Cherry-Garrard never fully recovered, but Bowers and Wilson rebounded to join Scott on the ill-fated race to the pole. Even when they discovered that they had lost, the men did not forget the scientific aims of their expedition.
By early February they had reached Beardmore glacier. But instead of pressing on to the Ross ice shelf, they stopped to study a nearby moraine. Wilson sketched exposed rock formations despite his snow blindness. Scott wrote about "perpendicular cliffs of Beacon sandstone, weathering rapidly and carrying veritable coal seams." Then they loaded up with fossils and rocks. Would they have made it back to the depot had they not slowed down for science?
We'll never know. But the fossils turned out to be precious. They gave scientists a glimpse into Antarctica's past, and set in motion the spirit of scientific enquiry that is still inspired by the continent today. As Francis Spufford notes in The Antarctic, his anthology of writings about the frozen continent, "carrying [the rocks] along was, perversely, among the most forward-looking things Scott ever did. It anticipated the coming time when scientists, not explorers, would be Antarctica's defining inhabitants; when understanding, not surviving, would be the most pressing human business there."

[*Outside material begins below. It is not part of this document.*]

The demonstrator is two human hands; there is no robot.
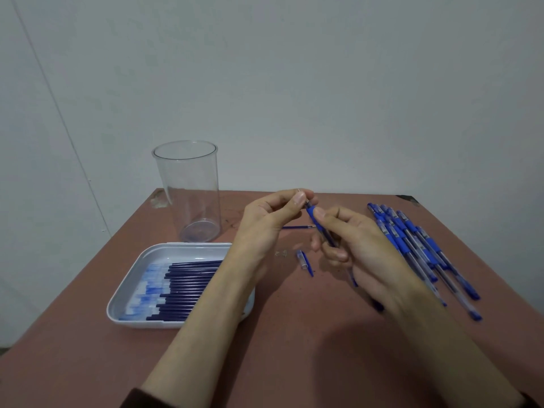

Today, the scope of Antarctic science is deep and broad. Ice cores drilled from its ice sheets are giving us a glimpse of our past - and our possible future in a warming world. From Observation hill you can watch the launch of NASA's 300-metre-high long-duration balloons, which carry 2-tonne telescopes to the edge of the atmosphere. At the South Pole you find scientific instruments galore, from radio telescopes studying the afterglow of the big bang to IceCube, which monitors a cubic kilometre of ice for neutrinos from outer space (New Scientist, 19 April 2008, p 34)
 Elsewhere researchers are studying sub-glacial lakes to glaciers, biology to weather.
In stories of the heroic era of Antarctic exploration, when the pursuit of personal glory and national pride fuelled expeditions, Scott often comes out as second best: Amundsen was the explorer par excellence and Ernest Shackleton the brave, natural leader. But it is Scott's legacy of scientific study that has left the most enduring mark on Antarctica. The cross on Observation hill is a poignant reminder.